*Exercise description*
Your job is to return the whole listing unchanged while skipping its images.

----

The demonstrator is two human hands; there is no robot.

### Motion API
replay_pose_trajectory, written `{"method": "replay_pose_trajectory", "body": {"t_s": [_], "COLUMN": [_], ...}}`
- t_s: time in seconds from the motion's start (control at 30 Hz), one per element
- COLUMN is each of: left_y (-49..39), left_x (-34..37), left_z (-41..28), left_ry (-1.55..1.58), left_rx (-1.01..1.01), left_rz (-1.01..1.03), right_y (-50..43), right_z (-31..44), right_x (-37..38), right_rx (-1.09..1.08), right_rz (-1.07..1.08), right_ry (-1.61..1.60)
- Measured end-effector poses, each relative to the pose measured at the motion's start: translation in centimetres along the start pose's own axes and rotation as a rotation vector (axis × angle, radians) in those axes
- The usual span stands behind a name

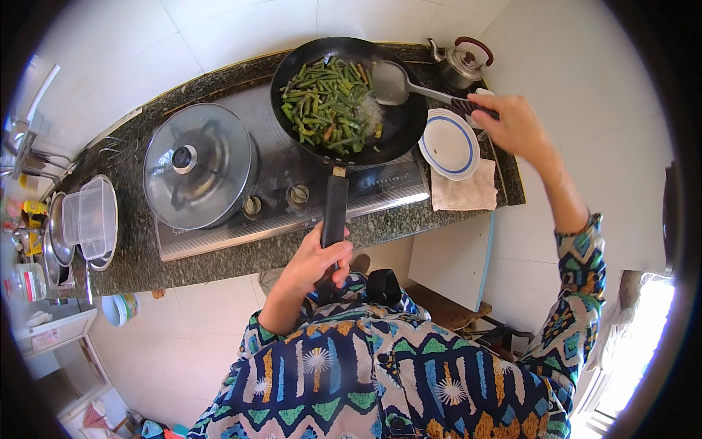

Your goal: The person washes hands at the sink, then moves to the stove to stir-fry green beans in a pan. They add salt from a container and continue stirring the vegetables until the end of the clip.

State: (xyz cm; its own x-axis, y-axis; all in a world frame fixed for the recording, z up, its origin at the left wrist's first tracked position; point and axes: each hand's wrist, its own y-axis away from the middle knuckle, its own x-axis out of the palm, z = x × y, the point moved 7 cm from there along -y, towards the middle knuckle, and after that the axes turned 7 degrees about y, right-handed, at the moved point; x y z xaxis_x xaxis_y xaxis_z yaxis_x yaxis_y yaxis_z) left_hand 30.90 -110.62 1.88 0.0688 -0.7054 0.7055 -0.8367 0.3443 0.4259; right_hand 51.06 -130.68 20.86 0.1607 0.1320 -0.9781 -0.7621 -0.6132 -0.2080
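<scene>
My left hand (315, 258) grips the black handle (334, 206) of a dark frying pan (403, 131) on the right side of the gas stove. Cut green beans (326, 104) fill the pan's left and middle, and a pale bubbly liquid (373, 118) shows at their right edge. In my right hand (513, 123) is the dark handle of a metal spatula (390, 82). Its broad blade is over the right part of the pan, beside the beans; whether it touches the pan I cannot tell.
A glass lid (219, 170) covers the left burner. Right of the pan are a blue-ringed white plate (452, 145), a folded cloth (469, 192) and a metal kettle (459, 66). Clear plastic containers (88, 217) stand at the counter's left. An open cabinet door (452, 258) hangs below.
</scene>
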Motion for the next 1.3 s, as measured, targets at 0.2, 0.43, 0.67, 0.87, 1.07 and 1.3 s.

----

*Result*
The demonstrator is two human hands; there is no robot.

### Motion API
replay_pose_trajectory, written `{"method": "replay_pose_trajectory", "body": {"t_s": [_], "COLUMN": [_], ...}}`
- t_s: time in seconds from the motion's start (control at 30 Hz), one per element
- COLUMN is each of: left_y (-49..39), left_x (-34..37), left_z (-41..28), left_ry (-1.55..1.58), left_rx (-1.01..1.01), left_rz (-1.01..1.03), right_y (-50..43), right_z (-31..44), right_x (-37..38), right_rx (-1.09..1.08), right_rz (-1.07..1.08), right_ry (-1.61..1.60)
- Measured end-effector poses, each relative to the pose measured at the motion's start: translation in centimetres along the start pose's own axes and rotation as a rotation vector (axis × angle, radians) in those axes
- The usual span stands behind a name


Your goal: The person washes hands at the sink, then moves to the stove to stir-fry green beans in a pan. They add salt from a container and continue stirring the vegetables until the end of the clip.

State: (xyz cm; its own x-axis, y-axis; all in a world frame fixed for the recording, z up, its origin at the left wrist's first tracked position; point and axes: each hand's wrist, its own y-axis away from the middle knuckle, its own x-axis out of the palm, z = x × y, the point moved 7 cm from there along -y, towards the middle knuckle, and after that the axes turned 7 degrees about y, right-handed, at the moved point; x y z xaxis_x xaxis_y xaxis_z yaxis_x yaxis_y yaxis_z) left_hand 30.90 -110.62 1.88 0.0688 -0.7054 0.7055 -0.8367 0.3443 0.4259; right_hand 51.06 -130.68 20.86 0.1607 0.1320 -0.9781 -0.7621 -0.6132 -0.2080
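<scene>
My left hand (315, 258) grips the black handle (334, 206) of a dark frying pan (403, 131) on the right side of the gas stove. Cut green beans (326, 104) fill the pan's left and middle, and a pale bubbly liquid (373, 118) shows at their right edge. In my right hand (513, 123) is the dark handle of a metal spatula (390, 82). Its broad blade is over the right part of the pan, beside the beans; whether it touches the pan I cannot tell.
A glass lid (219, 170) covers the left burner. Right of the pan are a blue-ringed white plate (452, 145), a folded cloth (469, 192) and a metal kettle (459, 66). Clear plastic containers (88, 217) stand at the counter's left. An open cabinet door (452, 258) hangs below.
</scene>
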Motion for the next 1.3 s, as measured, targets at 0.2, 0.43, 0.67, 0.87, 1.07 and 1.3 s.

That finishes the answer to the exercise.